Le délicat virage de la transition énergétique, qui devrait voir les industries des hydrocarbures et du charbon faire place à d'autres, non productrices de gaz à effet de serre, soulève des questions, notamment quant au recours aux matières premières que nécessitera la construction des nouvelles installations productrices d'énergie. Qu'ils soient traditionnels (fer, béton, cuivre, etc) ou jusqu'ici peu utilisés (métaux rares, dont terres rares pour les aimants des éoliennes, vanadium, rhénium pour la catalyse, lithium pour le stockage par les batteries, etc), la demande pour ces matériaux augmente d'ores et déjà fortement à l'échelle mondiale, pour les pays développés comme en développement.

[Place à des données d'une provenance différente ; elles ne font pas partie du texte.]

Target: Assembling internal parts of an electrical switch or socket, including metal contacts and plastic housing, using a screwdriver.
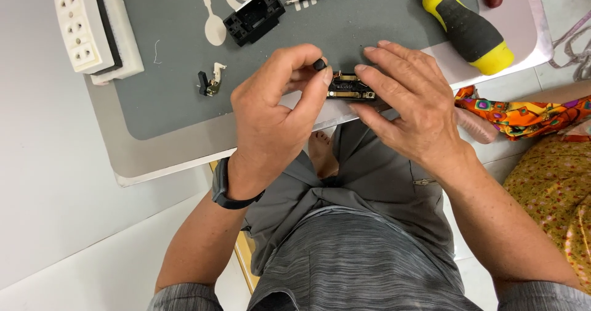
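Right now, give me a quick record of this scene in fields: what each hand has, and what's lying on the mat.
left hand: pinches a small black piece between thumb and forefinger
right hand: steadies a black part with brass contacts at the mat's near edge
grey mat: holds a black housing, a small black-and-white clip, a yellow-and-black screwdriver
left of the mat: white socket strip

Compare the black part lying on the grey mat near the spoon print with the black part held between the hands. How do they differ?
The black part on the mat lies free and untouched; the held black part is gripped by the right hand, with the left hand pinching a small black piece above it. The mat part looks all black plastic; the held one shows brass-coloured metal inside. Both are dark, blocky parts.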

Or, de nombreuses incertitudes accompagnent la question de leur exploitation ou de leur recyclage : risques d'instabilité des cours, de monopoles de certains producteurs, ou encore d'exploitations minières mal maîtrisées dans certains pays, avec des conséquences inacceptables pour l'environnement mondial et la santé...

Afin de conseiller les pouvoirs publics en cette période charnière, l'Académie des sciences et l'Académie des technologies viennent de publier un rapport commun estimant les besoins français en métaux et matériaux nécessaires à la production, à l'utilisation et au stockage de l'énergie, pour réaliser les objectifs énergétiques des scénarios définis par le gouvernement à horizon 2050. Cette estimation est fournie tant en termes de quantité que de prix aux cours actuels. Ces chiffres mettent en évidence l'importance considérable de ces enjeux pour la France.

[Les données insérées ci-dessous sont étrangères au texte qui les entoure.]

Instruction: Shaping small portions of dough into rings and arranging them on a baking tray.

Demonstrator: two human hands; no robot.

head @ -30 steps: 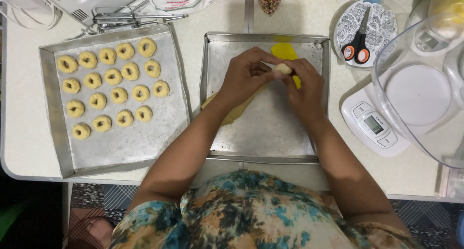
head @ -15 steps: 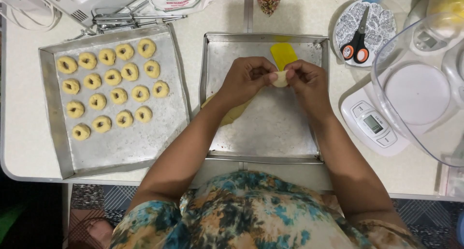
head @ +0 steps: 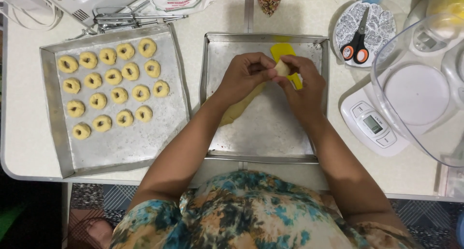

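Currently pinching small dough ball (head: 282, 68) betw. left hand (head: 246, 75) & right hand (head: 303, 82), both closed on it, held above centre tray (head: 266, 128) w/ yellow scraper (head: 284, 51) beneath, presumably to catch crumbs; ring cookies (head: 108, 89) on left tray (head: 130, 142), apart.

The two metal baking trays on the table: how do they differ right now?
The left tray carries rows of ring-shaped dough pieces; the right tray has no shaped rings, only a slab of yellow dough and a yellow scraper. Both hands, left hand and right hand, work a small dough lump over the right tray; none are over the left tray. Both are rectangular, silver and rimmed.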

Si, à l'échelle de la planète, les estimations des ressources par les experts se veulent rassurantes, les deux académies considèrent que le sous-sol de la France métropolitaine et d'outre-mer, tant terrestre que sous-marin, est susceptible de contenir des quantités très significatives de tels métaux et matériaux, capables d'assurer une certaine indépendance de la France vis-à-vis des producteurs dominants. Elles recommandent donc l'établissement d'une cartographie complète de ces ressources, et soulignent la nécessité de définir, en préalable à toute exploitation minière possible, des stratégies industrielles au cas par cas, afin que la France puisse tirer un avantage économique de son engagement dans la transition énergétique. Ces choix devraient ainsi prendre en compte les considérations économiques et de politiques industrielles pour que la place de l'industrie énergétique française de production d'équipements se développe, en regard notamment des autres acteurs sur le plan mondial

Enfin, pour les deux académies, cette transition industrielle ne pourrait se réaliser efficacement à long terme qu'en s'accompagnant d'une recherche et d'une veille prospective de ce secteur, en constante évolution. Cette veille pourrait notamment s'appuyer sur l'expertise de l'Alliance nationale de coordination de la recherche pour l'énergie (Ancre).